• [TASK ITEM] For every line in the records that has the word "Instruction", make a copy.

Source records
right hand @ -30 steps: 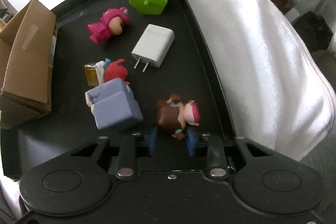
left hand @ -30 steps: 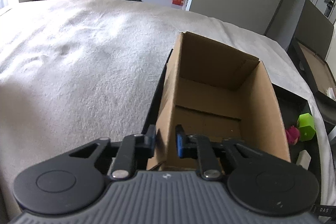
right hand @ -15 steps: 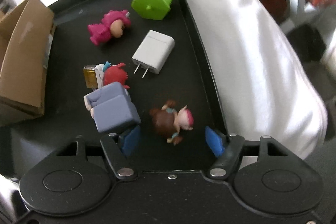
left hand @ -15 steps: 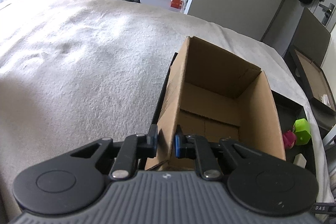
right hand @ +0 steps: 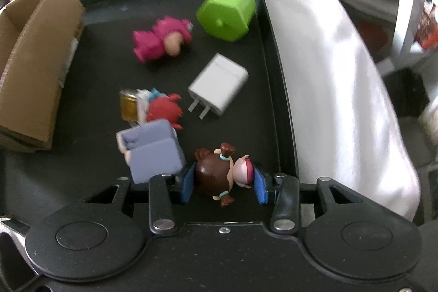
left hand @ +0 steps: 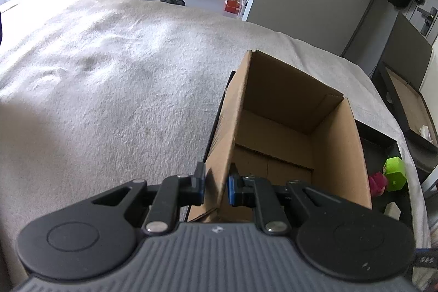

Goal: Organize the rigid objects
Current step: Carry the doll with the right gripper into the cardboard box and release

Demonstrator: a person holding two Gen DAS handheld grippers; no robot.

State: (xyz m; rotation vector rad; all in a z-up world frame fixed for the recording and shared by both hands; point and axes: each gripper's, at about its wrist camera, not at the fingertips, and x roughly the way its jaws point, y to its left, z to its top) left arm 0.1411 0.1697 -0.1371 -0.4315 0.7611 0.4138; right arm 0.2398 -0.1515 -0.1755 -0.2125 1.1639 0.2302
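Observation:
My left gripper point(left hand: 216, 186) is shut on the near left wall of an empty cardboard box point(left hand: 284, 127), one finger outside and one inside. My right gripper point(right hand: 223, 184) is open over a black tray point(right hand: 273, 54), its fingers on either side of a brown-haired doll figure point(right hand: 221, 177) lying flat; contact is unclear. Beyond lie a lavender block toy point(right hand: 153, 152), a red-and-yellow toy point(right hand: 153, 108), a white charger plug point(right hand: 219, 85), a pink figure point(right hand: 161, 43) and a green hexagonal block point(right hand: 228, 11). The box point(right hand: 30, 64) stands at the tray's left.
The tray and box rest on a white cloth-covered surface point(left hand: 109, 78) that drops off to the right point(right hand: 342, 89). A second dark tray point(left hand: 405, 97) stands past the right edge. Room furniture lies beyond.
My right gripper opened wide, then moved forward and narrowed so the doll now lies between its fingers. My left gripper stayed clamped on the box wall; its view shifted slightly.

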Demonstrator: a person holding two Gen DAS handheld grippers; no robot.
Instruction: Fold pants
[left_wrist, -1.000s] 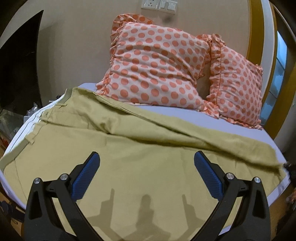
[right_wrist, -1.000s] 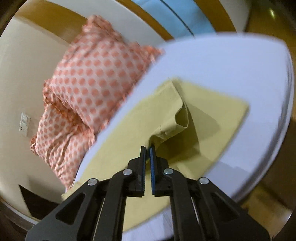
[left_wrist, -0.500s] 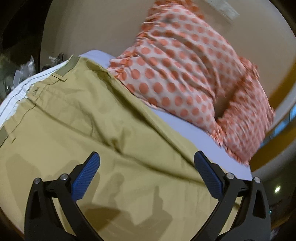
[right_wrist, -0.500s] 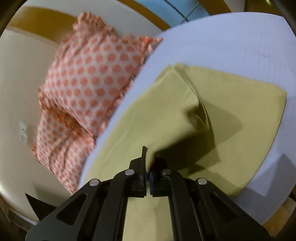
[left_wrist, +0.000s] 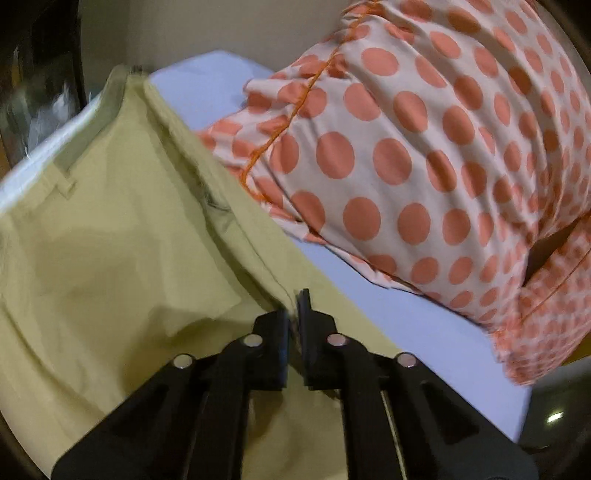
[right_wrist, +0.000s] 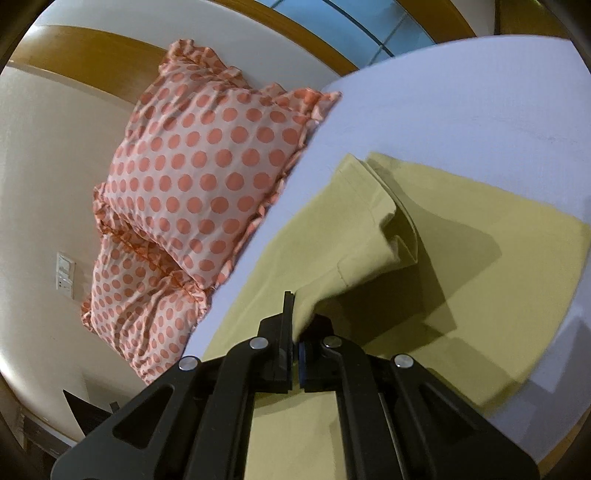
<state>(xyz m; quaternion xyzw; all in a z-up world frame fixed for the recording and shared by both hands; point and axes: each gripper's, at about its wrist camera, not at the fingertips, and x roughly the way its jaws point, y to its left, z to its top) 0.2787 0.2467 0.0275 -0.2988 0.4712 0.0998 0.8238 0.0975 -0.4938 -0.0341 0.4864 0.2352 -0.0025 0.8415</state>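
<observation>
Khaki pants (left_wrist: 110, 236) lie spread on a bed with a pale sheet (left_wrist: 207, 88); the waistband with a belt loop is at the upper left of the left wrist view. My left gripper (left_wrist: 294, 314) is shut on a raised fold along the pants' far edge, near the pillows. In the right wrist view the pants (right_wrist: 480, 280) show their leg end. My right gripper (right_wrist: 295, 325) is shut on the upper leg's cloth and holds it lifted above the lower leg, casting a shadow.
Two polka-dot pillows (left_wrist: 424, 147) lean against the wall just beyond the pants, also in the right wrist view (right_wrist: 199, 173). The bed's edge (right_wrist: 554, 369) runs close to the leg end. A dark piece of furniture (left_wrist: 33, 74) stands left of the bed.
My left gripper went from wide open above the pants to shut on the far-edge fold, closer to the pillows. My right gripper has lifted the leg cloth higher.
</observation>
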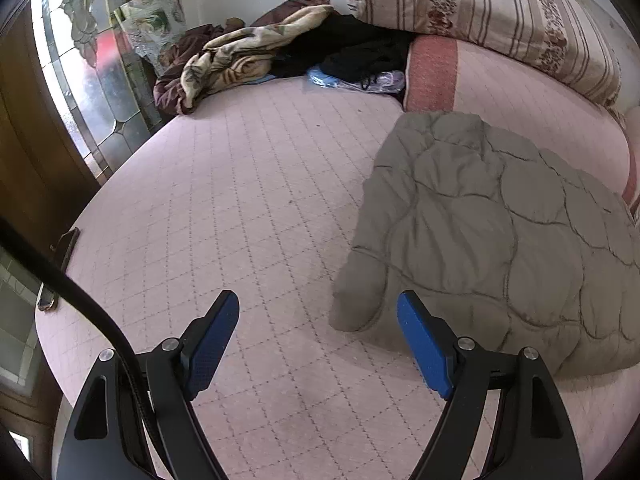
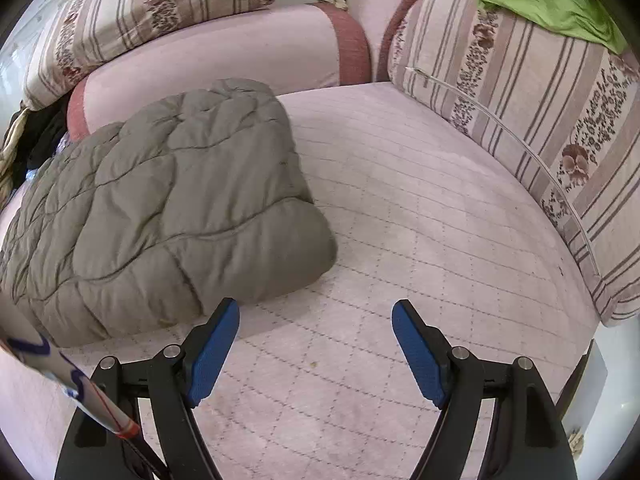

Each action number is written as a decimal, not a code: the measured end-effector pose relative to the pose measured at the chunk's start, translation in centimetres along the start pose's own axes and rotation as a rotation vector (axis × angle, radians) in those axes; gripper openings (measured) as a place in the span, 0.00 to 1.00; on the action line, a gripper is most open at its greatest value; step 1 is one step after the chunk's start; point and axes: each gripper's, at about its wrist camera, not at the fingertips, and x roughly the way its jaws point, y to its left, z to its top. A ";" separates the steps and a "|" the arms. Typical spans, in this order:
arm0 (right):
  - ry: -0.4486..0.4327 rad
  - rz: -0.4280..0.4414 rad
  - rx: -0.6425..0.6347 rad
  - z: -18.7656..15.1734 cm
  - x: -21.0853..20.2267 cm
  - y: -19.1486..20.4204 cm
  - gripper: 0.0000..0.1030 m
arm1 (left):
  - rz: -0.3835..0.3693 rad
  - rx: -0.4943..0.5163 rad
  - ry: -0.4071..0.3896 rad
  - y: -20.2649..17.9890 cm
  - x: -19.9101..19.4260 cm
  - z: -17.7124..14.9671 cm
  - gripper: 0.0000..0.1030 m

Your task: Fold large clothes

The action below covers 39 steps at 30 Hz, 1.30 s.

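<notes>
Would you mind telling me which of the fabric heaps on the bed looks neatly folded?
The grey quilted coat, a tidy puffy bundle nearest both tongs; the brown-and-beige blanket and black clothes lie crumpled at the far edge.

My left wrist camera is looking steeply down along its 2 fingers, hanging close over the pink quilted cover (image 1: 248, 200), and facing toward the far heap of clothes (image 1: 240, 60) by the glass door (image 1: 84, 80), with the folded grey quilted coat (image 1: 500, 220) lying at the right of its view. My right wrist camera is tilting down just as steeply and as near, facing the corner where the striped cushions (image 2: 540, 120) are leaning, with that coat (image 2: 160, 208) lying at its left. Both views are sharing the coat, the cover and the pink bolster (image 1: 480, 80) behind it.
</notes>
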 end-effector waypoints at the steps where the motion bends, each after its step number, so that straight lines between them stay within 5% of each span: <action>1: -0.002 -0.001 0.009 0.2 0.1 -0.2 0.80 | -0.002 0.004 0.003 -0.2 0.2 0.0 0.78; 19: -0.006 0.086 0.149 5.4 3.1 -1.3 0.85 | -0.050 -0.001 0.076 -1.8 3.3 1.6 0.78; 39: 0.006 0.210 0.146 7.5 6.1 -0.8 0.90 | -0.192 -0.045 0.107 -2.4 5.2 2.8 0.78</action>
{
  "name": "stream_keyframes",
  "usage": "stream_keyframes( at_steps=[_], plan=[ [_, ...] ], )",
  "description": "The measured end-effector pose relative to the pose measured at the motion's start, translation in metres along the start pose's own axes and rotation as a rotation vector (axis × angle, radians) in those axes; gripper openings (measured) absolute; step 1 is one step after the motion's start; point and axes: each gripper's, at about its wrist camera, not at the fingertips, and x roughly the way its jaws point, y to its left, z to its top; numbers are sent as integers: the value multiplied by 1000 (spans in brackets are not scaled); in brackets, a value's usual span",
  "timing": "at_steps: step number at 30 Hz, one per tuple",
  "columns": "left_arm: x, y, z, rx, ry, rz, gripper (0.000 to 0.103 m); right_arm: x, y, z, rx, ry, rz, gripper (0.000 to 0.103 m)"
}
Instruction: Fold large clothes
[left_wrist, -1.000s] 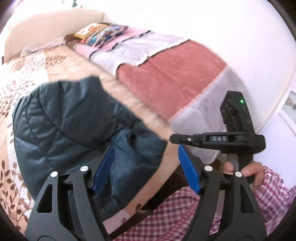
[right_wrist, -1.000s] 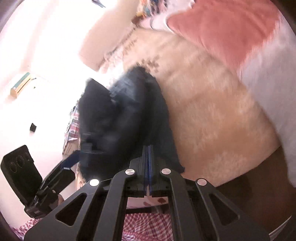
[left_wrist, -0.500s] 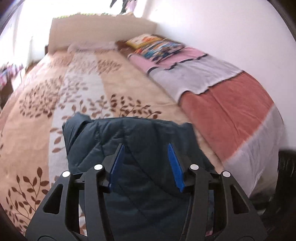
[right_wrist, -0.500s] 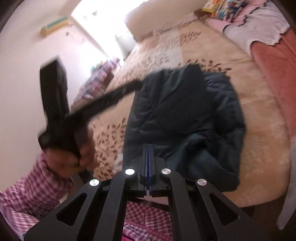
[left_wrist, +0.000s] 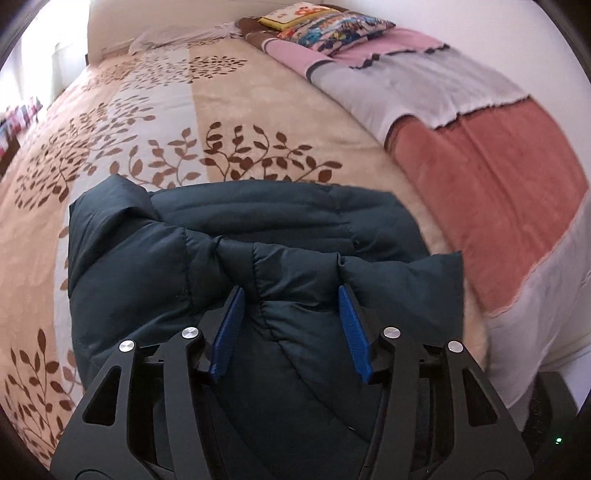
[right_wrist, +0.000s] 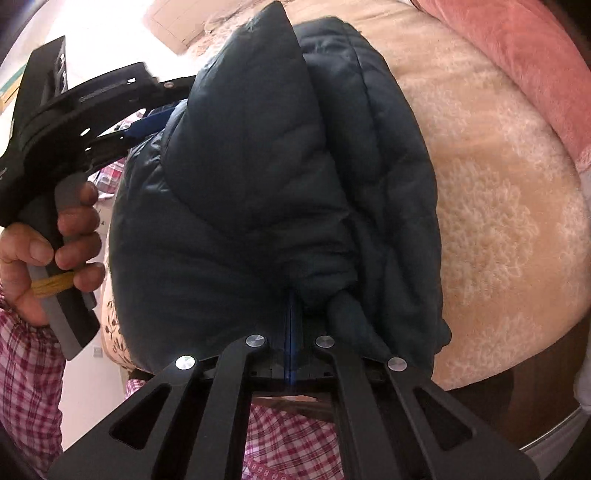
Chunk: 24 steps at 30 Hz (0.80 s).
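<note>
I am holding my left hand-held gripper (left_wrist: 291, 291) over the dark jacket (left_wrist: 258, 258), its blue pads (left_wrist: 231, 325) standing well apart with a puffy fold of the jacket bulging up between them; neither pad is pressing the fabric that I can see. The jacket is lying bunched and partly folded on the bed (left_wrist: 207, 122), near the foot edge closest to me, on the beige blanket with the brown leaf print. Beside it, toward the wall, a striped blanket (left_wrist: 491, 177) in pink, grey and salmon is running along the bed, and colourful pillows (left_wrist: 332, 26) are sitting at the far end.

In the right wrist view, my right hand-held gripper (right_wrist: 291, 317) is clamped tight on the jacket (right_wrist: 251, 177): the blue pads are meeting in a thin line, with a pinch of the fabric gathered right at the tips. The jacket is rising from that pinch in a tall padded fold, standing up off the bed (right_wrist: 498, 221). At the left of that view my left hand (right_wrist: 48, 251) is gripping the handle of the left hand-held gripper (right_wrist: 147, 123), whose blue tips are reaching the jacket's far side. My checked sleeve (right_wrist: 26, 369) is showing below.
</note>
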Motion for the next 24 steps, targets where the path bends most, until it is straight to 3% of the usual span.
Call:
stream_keyframes(
  at_steps=[8,24],
  plan=[
    [12,-2,-4,8,-11,16,52,14,-16,2,26,20,36,0],
    [22,-1,-12,16,-46,21,56,16,-17,3,28,32,13,0]
  ],
)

• [EXERCISE SOLUTION]
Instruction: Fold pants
Instruction: Fold large clothes

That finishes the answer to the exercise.